How do the doctors decide whether to prescribe you a medication to lower high blood pressure or not? For many years, they have partly leaned upon a 10-year CVD risk analysis. It means assessing the probability of having a heart attack or stroke in the next ten years.

The new study published this week in the journal Hypertension demonstrates the equations, which take into account both 10-year and 30-year predicted risk for cardiovascular disease. They suggest that even if short-term risk is low, the long-term risk often remains high for some people.

Dr. Paul Muntner, the study’s lead author and a visiting professor at the University of Alabama at Birmingham:

“It turns out a lot of people have a low risk for heart attack and stroke over 10 years but a high risk over the next 30 years. So, our conclusion is that it may be worthwhile for people to understand the risk for both 10 and 30 years when considering whether to start taking medication.”

The traditional way to assess CVD risk

Under the 2017 AHA guidelines, atherosclerotic cardiovascular disease risk was considered high if a person met one or more of five conditions. These included being 65 or older, having diabetes, chronic kidney disease, a history of cardiovascular disease or a 10% or greater risk of having a heart attack or stroke within 10 years, as measured by the Pooled Cohort Equations, or PCEs.
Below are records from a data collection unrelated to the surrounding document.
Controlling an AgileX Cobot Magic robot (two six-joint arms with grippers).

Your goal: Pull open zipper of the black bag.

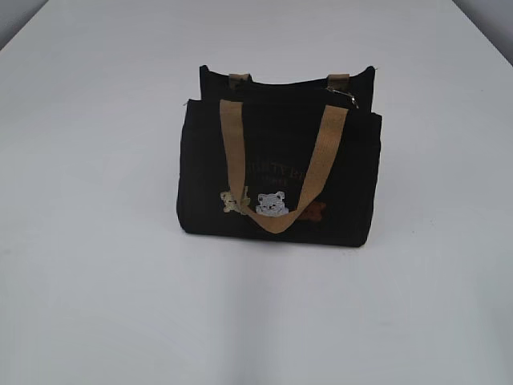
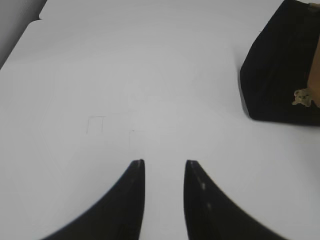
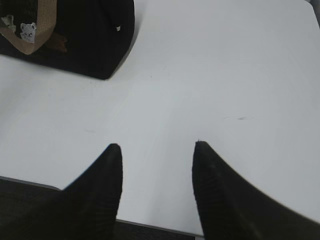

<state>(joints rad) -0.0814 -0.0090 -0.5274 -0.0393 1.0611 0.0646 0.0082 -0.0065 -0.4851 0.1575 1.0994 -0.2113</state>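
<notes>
Both sets of jaws stood parted and empty when I looked: the left gripper (image 2: 164, 167) narrowly, the right gripper (image 3: 157, 150) wider, each hovering over bare white desk (image 1: 88, 265) well apart from the load (neither arm showed in the exterior view). The small boxy black fabric bag (image 1: 276, 172) stood upright mid-desk, tan webbing handles (image 1: 325, 160) hanging, so its thin dark zipper (image 1: 341, 95) with the silver pull faced up, I judged reachable from above.

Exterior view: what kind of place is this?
Probably a lab test bench, not a home: a bare white table, a lone black bag staged at its middle, and both grippers, left and right, open over the empty tabletop.
</notes>
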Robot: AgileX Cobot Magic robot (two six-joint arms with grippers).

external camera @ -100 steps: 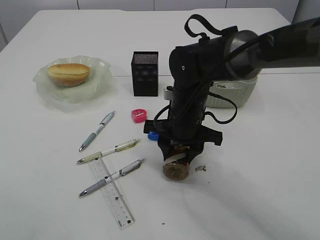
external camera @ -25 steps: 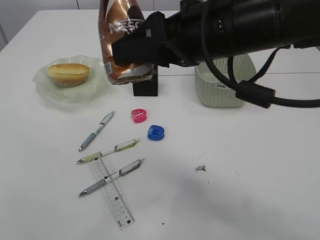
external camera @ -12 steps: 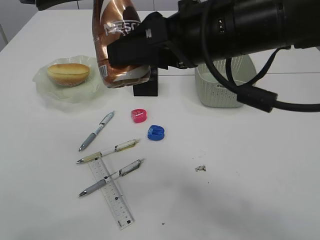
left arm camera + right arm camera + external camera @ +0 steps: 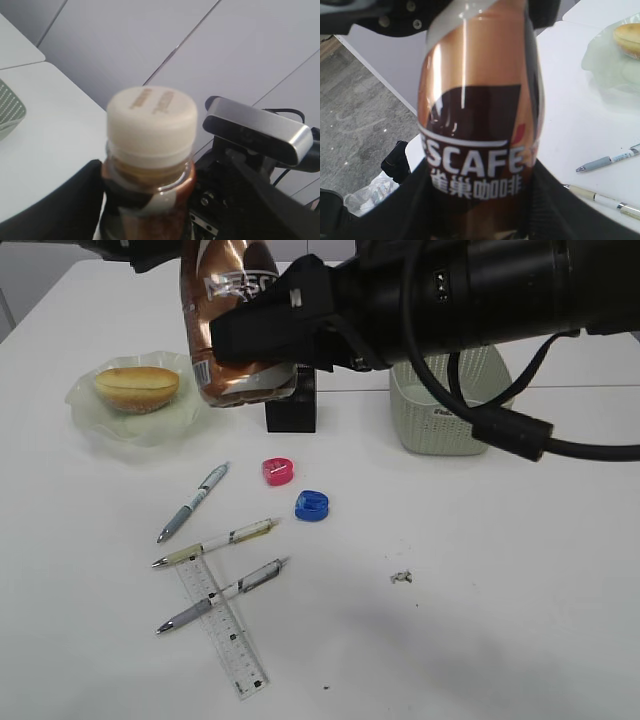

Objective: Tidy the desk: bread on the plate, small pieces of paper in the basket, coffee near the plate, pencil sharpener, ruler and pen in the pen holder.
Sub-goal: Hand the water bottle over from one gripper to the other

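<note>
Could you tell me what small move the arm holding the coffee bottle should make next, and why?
Probably lower it beside the plate: the right gripper holds the coffee bottle in the air near the plate, the bread already lies on it, and the table there looks free.

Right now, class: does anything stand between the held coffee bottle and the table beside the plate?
Nothing visible does. The right gripper holds the coffee bottle in the air near the plate; the table beside it looks bare.

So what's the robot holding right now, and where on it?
The right end effector grips the coffee bottle around its lower body, in the air. The left end effector is at the bottle's neck; grip unclear.
</note>
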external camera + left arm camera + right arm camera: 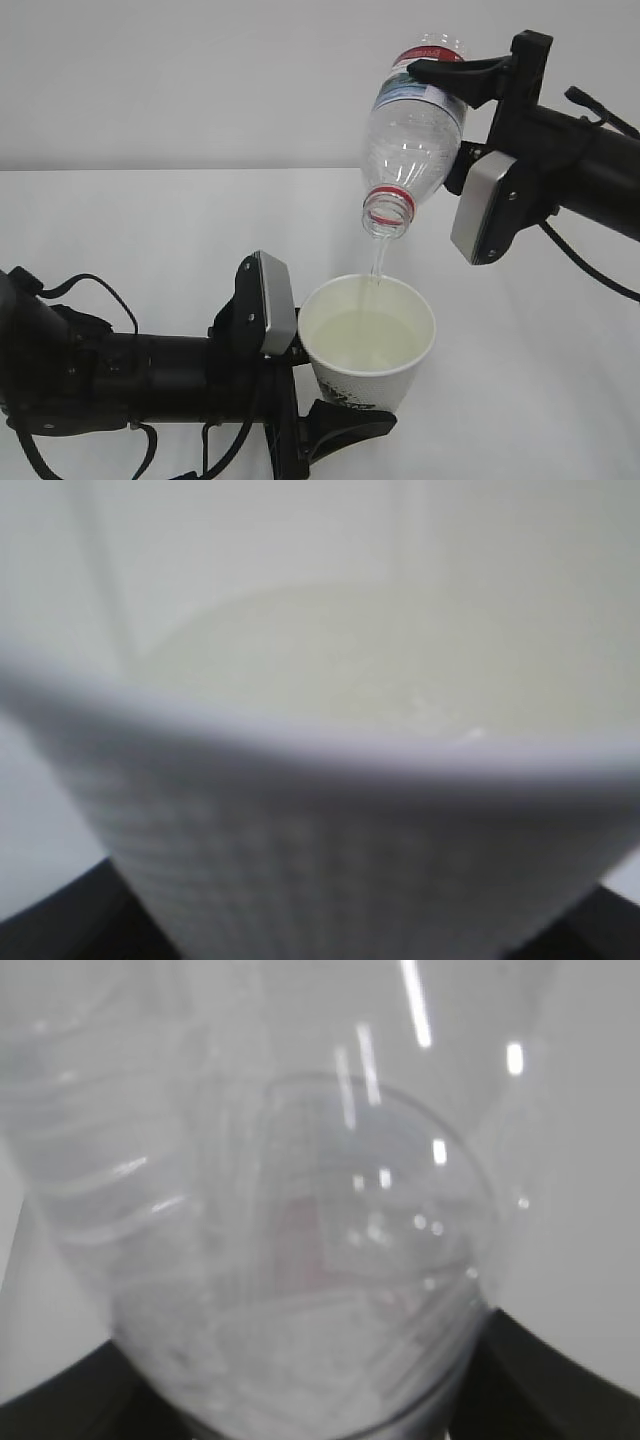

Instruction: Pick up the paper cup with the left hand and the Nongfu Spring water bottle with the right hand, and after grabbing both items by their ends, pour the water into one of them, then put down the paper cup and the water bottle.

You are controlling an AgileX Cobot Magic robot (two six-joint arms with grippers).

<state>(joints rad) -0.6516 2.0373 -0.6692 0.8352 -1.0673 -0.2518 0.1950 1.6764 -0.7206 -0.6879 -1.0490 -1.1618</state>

PCEs estimate a person’s 10-year risk for heart attack and stroke based on risk factors that include their age, gender, race, cholesterol levels, systolic blood pressure, and whether they take blood pressure-lowering medication, have diabetes or smoke. These equations base their conclusions on the data from the 1980s through the 2000s.
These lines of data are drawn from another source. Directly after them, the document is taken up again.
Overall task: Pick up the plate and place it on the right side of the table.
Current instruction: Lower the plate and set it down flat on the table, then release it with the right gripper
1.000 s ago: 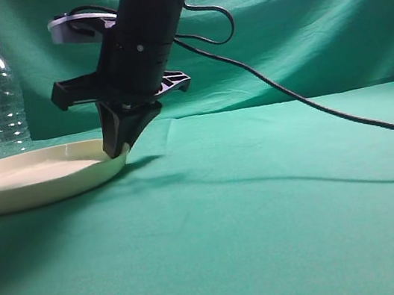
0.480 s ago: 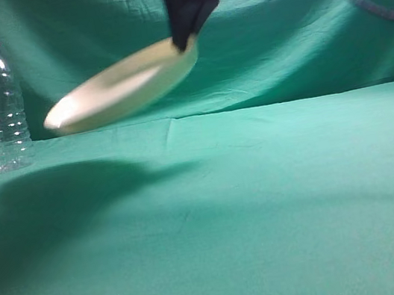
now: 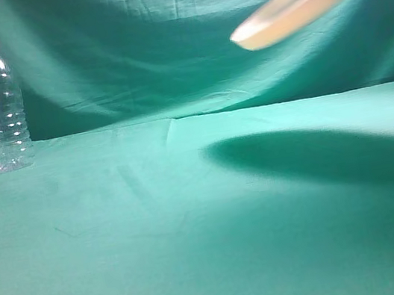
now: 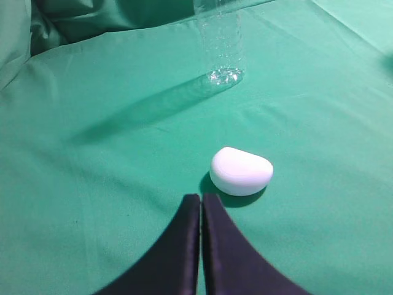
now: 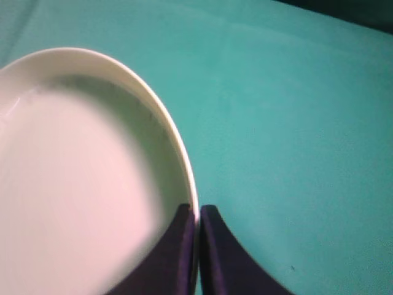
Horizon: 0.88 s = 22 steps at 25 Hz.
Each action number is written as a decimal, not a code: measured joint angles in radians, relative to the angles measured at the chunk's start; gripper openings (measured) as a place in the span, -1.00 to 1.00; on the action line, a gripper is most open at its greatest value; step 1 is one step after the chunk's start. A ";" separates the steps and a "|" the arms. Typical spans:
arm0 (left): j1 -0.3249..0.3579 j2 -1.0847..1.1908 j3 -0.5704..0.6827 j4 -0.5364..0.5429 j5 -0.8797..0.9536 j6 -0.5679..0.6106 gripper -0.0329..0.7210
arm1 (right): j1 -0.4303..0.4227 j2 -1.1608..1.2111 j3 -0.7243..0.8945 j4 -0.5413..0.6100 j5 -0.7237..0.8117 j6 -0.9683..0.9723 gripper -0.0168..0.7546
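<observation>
Change over the last second. The plate (image 3: 307,2), at first lying flat on the bench (image 3: 160,244) at far left beside the bottle, with the right gripper (image 5: 198,212) at its right rim, was half a second ago off the surface, tilted, left of centre. It is now high at upper right, tilted with its right side raised, motion-blurred, well clear of the bench. The dark arm that filled the upper middle of the exterior view has almost left it; only a dark trace remains at the plate's upper right edge. The plate's shadow (image 3: 320,157) has shifted from the left of the cloth to the right.
</observation>
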 joint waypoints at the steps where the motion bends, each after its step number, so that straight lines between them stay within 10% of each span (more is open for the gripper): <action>1: 0.000 0.000 0.000 0.000 0.000 0.000 -0.91 | -0.035 -0.021 0.044 -0.002 -0.005 0.000 -0.96; 9: 0.000 0.000 0.000 0.000 0.000 0.000 -0.91 | -0.222 -0.104 0.399 -0.011 -0.119 0.000 -0.96; 22: 0.000 0.000 0.000 0.000 0.000 0.000 -0.91 | -0.250 -0.012 0.595 -0.007 -0.345 -0.006 -0.96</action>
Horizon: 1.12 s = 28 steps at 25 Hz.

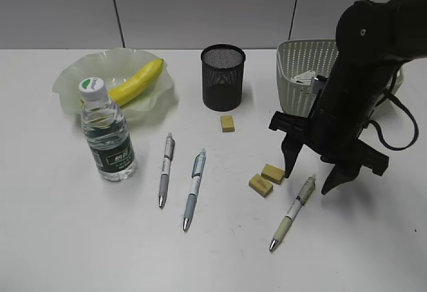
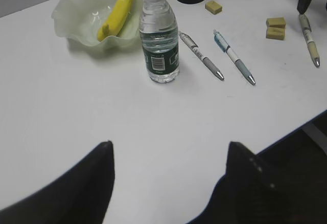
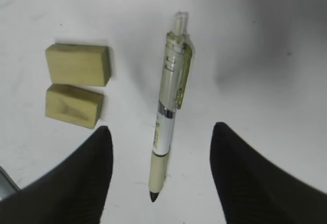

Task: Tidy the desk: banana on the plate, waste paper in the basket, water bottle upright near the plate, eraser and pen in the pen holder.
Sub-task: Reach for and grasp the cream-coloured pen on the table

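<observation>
The banana lies in the plate. The water bottle stands upright in front of the plate. The waste paper lies in the basket. The pen holder stands at the back middle. Three pens lie on the desk: two grey ones and an olive pen. My right gripper is open and straddles the olive pen, just above it. Three erasers lie loose: one near the holder, two beside the olive pen. My left gripper is open and empty above bare desk.
The desk's front edge shows at the lower right of the left wrist view. A grey wall runs behind the desk.
</observation>
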Available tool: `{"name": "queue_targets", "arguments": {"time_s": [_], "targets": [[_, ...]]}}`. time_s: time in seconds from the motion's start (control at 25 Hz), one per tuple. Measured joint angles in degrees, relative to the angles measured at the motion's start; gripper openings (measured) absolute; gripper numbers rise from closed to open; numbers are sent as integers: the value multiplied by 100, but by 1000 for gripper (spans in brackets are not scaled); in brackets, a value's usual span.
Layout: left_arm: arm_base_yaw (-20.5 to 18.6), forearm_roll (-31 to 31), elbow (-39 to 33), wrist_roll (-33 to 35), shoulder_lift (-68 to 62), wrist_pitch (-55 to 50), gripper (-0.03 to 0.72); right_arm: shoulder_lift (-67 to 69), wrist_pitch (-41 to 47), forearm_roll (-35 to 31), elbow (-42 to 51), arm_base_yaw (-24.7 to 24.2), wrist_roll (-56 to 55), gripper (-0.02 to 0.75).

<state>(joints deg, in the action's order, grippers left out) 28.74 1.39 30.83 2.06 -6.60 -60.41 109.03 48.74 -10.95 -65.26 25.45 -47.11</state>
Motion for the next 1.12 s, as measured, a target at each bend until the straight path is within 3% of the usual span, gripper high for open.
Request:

The new way to assess CVD risk

Since the early 2000s, new research and treatment advances have emerged that may affect the risk calculations. 

Researchers now understand that hypertension also increases the risk for heart failure, an outcome not included in the PCEs. And the use of statins, a class of cholesterol-lowering medication, has since become widespread, partly reducing cardiovascular risks for many people.
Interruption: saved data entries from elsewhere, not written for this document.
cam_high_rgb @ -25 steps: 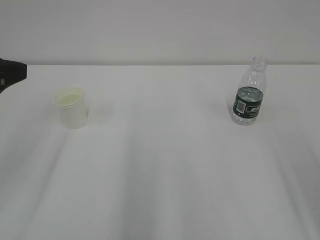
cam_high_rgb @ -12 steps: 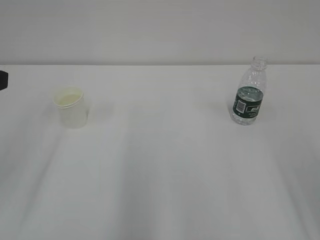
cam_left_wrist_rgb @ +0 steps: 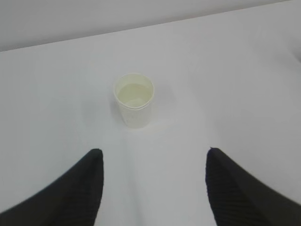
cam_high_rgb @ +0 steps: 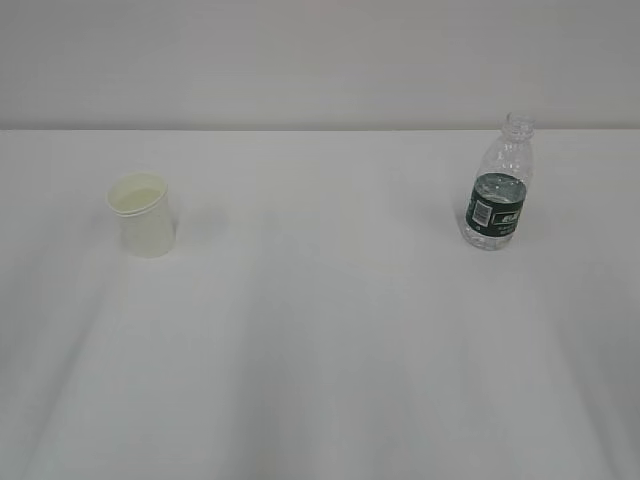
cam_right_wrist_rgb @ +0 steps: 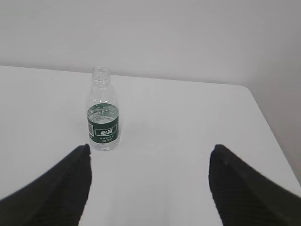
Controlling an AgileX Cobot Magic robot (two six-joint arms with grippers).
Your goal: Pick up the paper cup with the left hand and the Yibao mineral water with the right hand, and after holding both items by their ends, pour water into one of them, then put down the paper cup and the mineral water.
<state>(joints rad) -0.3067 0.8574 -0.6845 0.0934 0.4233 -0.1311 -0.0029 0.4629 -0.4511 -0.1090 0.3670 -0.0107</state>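
Observation:
The white paper cup [cam_high_rgb: 145, 214] stands upright on the left of the white table, its cream inside showing. In the left wrist view the paper cup [cam_left_wrist_rgb: 134, 100] sits ahead of my left gripper [cam_left_wrist_rgb: 154, 151], which is open and empty, well short of the cup. The Yibao mineral water [cam_high_rgb: 497, 188], a clear uncapped bottle with a dark green label, stands upright on the right. In the right wrist view the mineral water [cam_right_wrist_rgb: 103, 117] is ahead and to the left of my right gripper [cam_right_wrist_rgb: 149, 147], open with nothing between its fingers. Neither arm shows in the exterior view.
The white table [cam_high_rgb: 320, 340] runs back to a pale wall. Its right edge and far corner [cam_right_wrist_rgb: 249, 94] show in the right wrist view, close beyond the bottle's side.
The black left arm at the exterior view's left edge has drawn back out of frame. Cup and bottle have not moved.

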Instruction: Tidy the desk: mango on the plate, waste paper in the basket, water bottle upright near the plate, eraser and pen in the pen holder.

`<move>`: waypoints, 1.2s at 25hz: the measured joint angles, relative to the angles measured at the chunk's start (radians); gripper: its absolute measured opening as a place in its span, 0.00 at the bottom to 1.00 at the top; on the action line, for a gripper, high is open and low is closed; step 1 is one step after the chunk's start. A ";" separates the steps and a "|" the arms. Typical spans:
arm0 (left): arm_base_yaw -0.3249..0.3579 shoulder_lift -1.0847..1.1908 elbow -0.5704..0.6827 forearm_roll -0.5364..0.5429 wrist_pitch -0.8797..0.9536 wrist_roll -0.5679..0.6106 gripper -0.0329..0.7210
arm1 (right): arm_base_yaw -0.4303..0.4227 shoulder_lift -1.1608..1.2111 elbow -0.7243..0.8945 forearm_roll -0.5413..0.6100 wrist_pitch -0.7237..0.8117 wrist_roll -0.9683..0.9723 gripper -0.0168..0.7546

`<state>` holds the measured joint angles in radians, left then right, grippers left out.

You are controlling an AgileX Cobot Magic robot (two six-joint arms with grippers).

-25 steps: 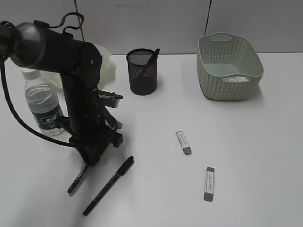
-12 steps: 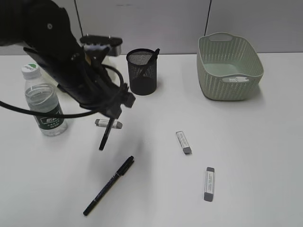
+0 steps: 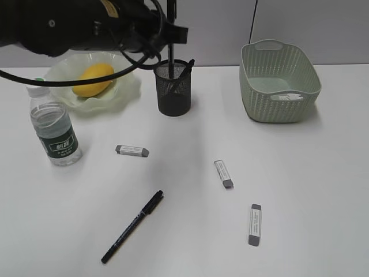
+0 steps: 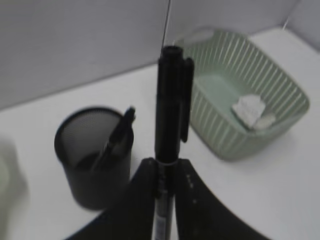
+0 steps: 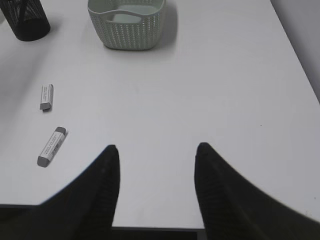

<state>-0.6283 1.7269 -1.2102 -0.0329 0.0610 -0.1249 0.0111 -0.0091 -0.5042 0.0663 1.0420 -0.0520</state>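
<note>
The left gripper (image 4: 165, 172) is gripping a black pen (image 4: 170, 105) between closed fingers and holding it upright above the holder (image 3: 173, 88); in the exterior view the arm is running off the top left corner, so most of it is cut off, and only the pen's thin lower shaft is showing over the cup's mouth. Another pen (image 3: 183, 74) is already leaning inside the holder, its tip poking past the rim. The left wrist view is blurred — the held pen's lower end is hiding between the fingers.

The mango (image 3: 95, 79) is lying on the plate (image 3: 124, 95), whose far edge is disappearing behind the arm and cables. The bottle (image 3: 55, 127) is standing upright near the plate, in front of it. In the basket (image 3: 279, 81) the paper (image 4: 248, 108) is lying at the bottom, seen clearly only from the left wrist; a second small pale scrap beside it is possibly more paper.

On the desk (image 3: 311, 190) three erasers are lying well apart: one (image 3: 132, 150) near the bottle, one (image 3: 224, 173) in the middle, one (image 3: 254, 224) toward the front. A third pen (image 3: 132, 226) is lying slantwise at the front left.

The right gripper (image 5: 156, 175) is hovering wide apart over bare desk, holding nothing — its fingers are cut off by the lower edge.
</note>
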 joint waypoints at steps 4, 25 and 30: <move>0.008 0.030 -0.001 -0.002 -0.234 -0.001 0.15 | 0.000 0.000 0.000 0.000 0.000 0.000 0.53; 0.103 0.392 -0.197 0.066 -0.550 0.017 0.15 | 0.000 0.000 0.000 0.000 0.000 0.000 0.53; 0.109 0.431 -0.213 0.068 -0.495 0.018 0.15 | 0.000 0.000 0.000 0.000 0.000 0.000 0.53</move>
<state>-0.5189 2.1577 -1.4228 0.0348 -0.4337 -0.1065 0.0111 -0.0091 -0.5042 0.0663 1.0420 -0.0515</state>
So, in 2023, the AHA published a new set of cardiovascular risk prediction equations, known as PREVENT. The new calculator predicts the risk of heart failure in addition to the risk of plaque-related cardiovascular disease over the next 10 years in people ages 30 to 79 and over the next 30 years in people ages 30 to 59.

The new tool incorporated kidney function, blood sugar level and the use of cholesterol-lowering medication. It also accounted for social determinants of health such as income, education, employment, where a person lives, whether they have access to transportation or live in a crowded or single-parent home. 

The newest way to assess CVD risk

In the new study, researchers compared 10-year cardiovascular disease risks using both types of risk equations for adults 30 to 79 with stage 1 hypertension. They also calculated the 30-year risk for adults with high blood pressure who were 30 to 59 years old.

The findings showed that among 1,703 adults with stage 1 hypertension, the average 10-year risk of having a heart attack or stroke was 5.4% using the PCE tool, compared to 2.9% using the PREVENT calculator.

However, when risks three decades out were calculated, a different story emerged.

Participants under age 60 with stage 1 hypertension who had a high 10-year risk of heart attack or stroke as calculated by the PCE tool faced a high 30-year risk of heart attack, stroke or heart failure using PREVENT – even if PREVENT had found their 10-year risk to be low.

The higher 30-year risk suggests blood pressure-lowering medication in addition to lifestyle changes might be beneficial in some cases, even if 10-year risks are low.

Dr. Paul Muntner said:

“There may be value in having a discussion between patients and health professionals about individual risks for having a heart attack, stroke or heart failure over both the next 10 years and the next 30 years, because early treatment to lower blood pressure has big effects on lowering the risks of developing heart disease over a person’s lifetime”.

Dr. Paul Muntner also said: 

“All people, before starting blood pressure-lowering medications, should try lifestyle changes such as reducing salt intake, exercising more, losing weight if they are overweight and reducing alcohol consumption. Those are well-known lifestyle factors that can lower blood pressure.”